Faster Load data outfile in MySQL

While exporting the table with MySQL native utility, we don’t have any control on the process, and also there will be no progress update as well on the process completion. So when exporting the larger table will consume high resource utilization and also the disk space usage will also be high.

MySQL shell utility will make the process easier. It will export the table and we can import the data back with a parallel thread and also will provide the current progress status on export/import progress.

util.exportTable() utility was introduced in Shell – 8.0.22 version, will export the data in a controlled manner. We can store the data in either local or Cloud Infrastructure Object Storage bucket as well.

We will see about the compression ratio along with the time taken for native MySQL vs Shell utility

Feature :

  • Compression
  • Progress status
  • Supported output format – CSV,CSV-unix,TSV
  • Controlled process (Maxrate)
  • Output file to local or Oracle Cloud Infrastructure Object Storage bucket

Example :

MySQL  localhost  JS > util.exportTable("sbtest.sbtest1","file:///home/vagrant/sbtest.txt")
Initializing - done 
Gathering information - done 
Running data dump using 1 thread.
NOTE: Progress information uses estimated values and may not be accurate.
Writing table metadata - done       
Starting data dump
107% (26.22M rows / ~24.34M rows), 287.77K rows/s, 56.98 MB/s
Dump duration: 00:02:35s                                     
Total duration: 00:02:35s                                    
Data size: 5.18 GB                                           
Rows written: 26216172                                       
Bytes written: 5.18 GB                                       
Average throughput: 33.35 MB/s                               
                                                             
The dump can be loaded using:                                
util.importTable("file:///home/vagrant/sbtest.txt", {        
    "characterSet": "utf8mb4",
    "schema": "sbtest",
    "table": "sbtest1"
})                 

We should make sure the directory already exists. But default it will generate the file with fieldsTerminatedBy – TAB. At last, it will provide the import command which needs to use while restoring the data back.

Export as CSV :

To export the file as CSV we need to use the dialect option will determine the output format.

 MySQL  localhost  JS > util.exportTable("sbtest.sbtest1","file:///home/vagrant/sbtest.csv",{dialect:"csv"})
Initializing - done 
Gathering information - done 
Running data dump using 1 thread.
NOTE: Progress information uses estimated values and may not be accurate.
Writing table metadata - done       
Starting data dump
107% (26.22M rows / ~24.34M rows), 136.35K rows/s, 24.68 MB/s
Dump duration: 00:02:44s                                     
Total duration: 00:02:44s                                    
Data size: 5.31 GB                                           
Rows written: 26216172                                       
Bytes written: 5.31 GB                                       
Average throughput: 32.34 MB/s                               
                                                             
The dump can be loaded using:                                
util.importTable("file:///home/vagrant/sbtest.csv", {        
    "characterSet": "utf8mb4",
    "dialect": "csv",
    "schema": "sbtest",
    "table": "sbtest1"
})
 MySQL  localhost  JS >                 

Compression:

Two methods of compression zstd and gzip, By default the compression is disabled.

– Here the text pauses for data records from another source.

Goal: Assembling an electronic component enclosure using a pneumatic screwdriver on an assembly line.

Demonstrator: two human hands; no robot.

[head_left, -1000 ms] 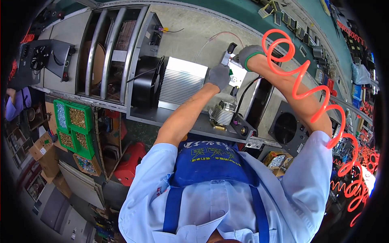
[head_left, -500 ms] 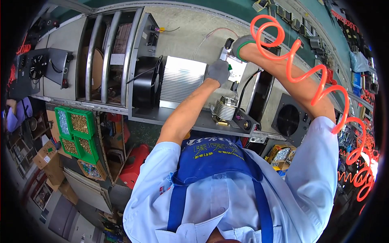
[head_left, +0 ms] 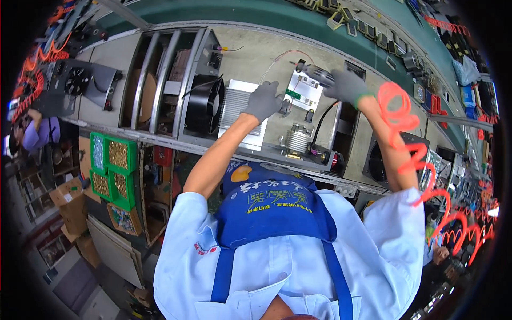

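Observation:
My left hand (head_left: 264, 102), in a grey glove, hovers over the edge of the silver finned heat sink (head_left: 234, 100), its fingers loosely apart. Close to its fingertips is a small dark fitting (head_left: 286, 109) beside a white plate (head_left: 306, 85) that carries a green circuit board (head_left: 293, 94). My right hand (head_left: 351, 85), gloved and smeared by motion, is closed around a blurred dark cylindrical tool (head_left: 320, 76) at the plate's upper right edge. A silver finned compressor (head_left: 298, 138) sits nearer to me, with a black hose (head_left: 322, 121) beside it.
A black fan (head_left: 205, 104) stands left of the heat sink within the grey chassis. Metal rollers (head_left: 162, 80) cross the line farther left. An orange coiled air hose (head_left: 405, 128) hangs over my right forearm. Green bins (head_left: 121, 154) with small metal parts stand at lower left.
My left hand has drawn back left off the white plate. My right hand has moved right and slightly nearer, with the dark tool now showing. The whole view has shifted.

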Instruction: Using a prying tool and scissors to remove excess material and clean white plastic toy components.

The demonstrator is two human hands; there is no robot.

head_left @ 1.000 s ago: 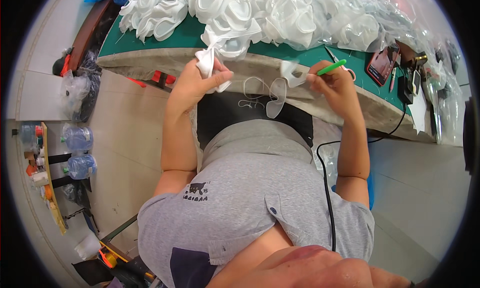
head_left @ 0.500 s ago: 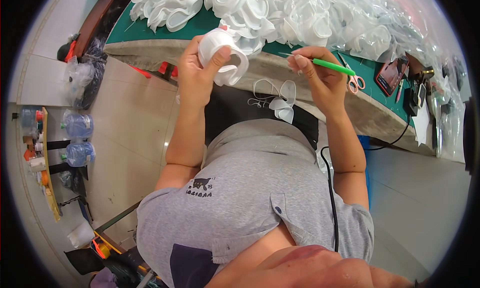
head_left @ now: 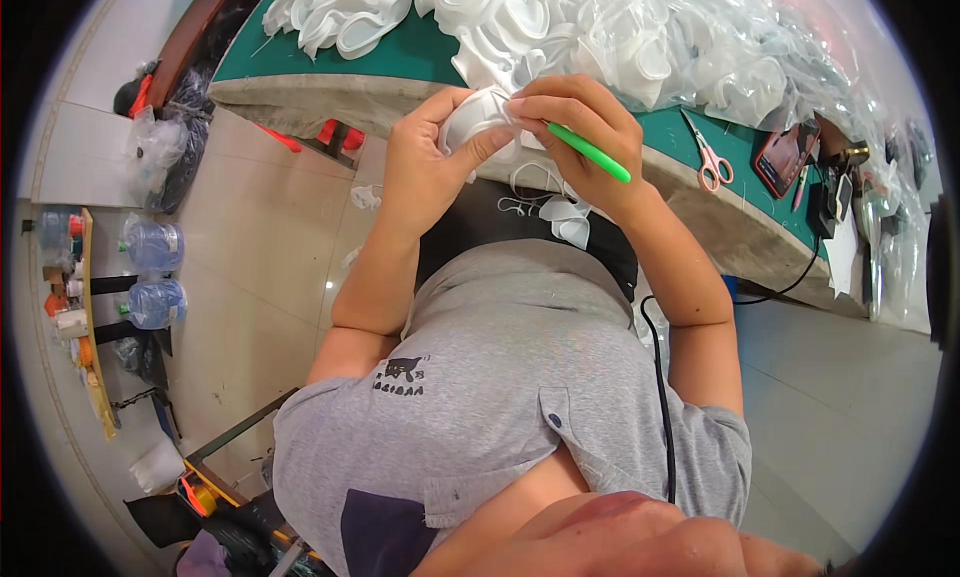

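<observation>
My left hand [head_left: 425, 167] grips a white moulded cup-shaped piece [head_left: 468, 125] with a curved rim, thumb pressed on its near side. Close against it, my right hand [head_left: 595, 127] holds a slim green-handled tool [head_left: 590, 152]. Its thin metal tip is hidden by my fingers at the right edge of the piece. Both hands are just in front of the table edge, above my lap. White scraps and a loop of trimmed strip [head_left: 568, 222] lie on my dark-clothed lap.
Several similar white pieces [head_left: 500, 22] are heaped on the green tabletop [head_left: 660, 137], some inside clear plastic bags [head_left: 740, 67]. Pink-handled scissors [head_left: 713, 169] and a phone [head_left: 787, 159] lie at the right. A black cable [head_left: 668, 407] runs down my front. Water bottles [head_left: 156, 304] stand at the left.
My right hand has moved left with the green tool, bringing it up against the white piece. My left hand has shifted slightly right and turned the piece.
</observation>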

We can enable this by adding a compression option.

MySQL localhost JS > util.exportTableMySQL  localhost  JS > util.exportTable("sbtest.sbtest1","file:///home/vagrant/sbtest.zstd",{compression:"zstd"})
Initializing - done 
Gathering information - done 
Running data dump using 1 thread.
NOTE: Progress information uses estimated values and may not be accurate.
Writing table metadata - done       
Starting data dump
107% (26.22M rows / ~24.34M rows), 135.43K rows/s, 26.62 MB/s uncompressed, 11.92 MB/s compressed
Dump duration: 00:03:43s                                                                         
Total duration: 00:03:43s                                                                        
Uncompressed data size: 5.18 GB                                                                  
Compressed data size: 2.32 GB                                                                    
Compression ratio: 2.2                                                                           
Rows written: 26216172                                                                           
Bytes written: 2.32 GB                                                                           
Average uncompressed throughput: 23.20 MB/s                                                      
Average compressed throughput: 10.41 MB/s                                                        
                                                                                                 
The dump can be loaded using:                                                                    
util.importTable("file:///home/vagrant/sbtest.zstd", {                                           
    "characterSet": "utf8mb4",
    "schema": "sbtest",
    "table": "sbtest1"
})
 MySQL  localhost  JS >                                           
                                                                        

Maxrate:

Exporting process should not become the bottleneck for other processes. To make it a controlled process, we can set the maximum number of bytes per second per thread for maxrate option.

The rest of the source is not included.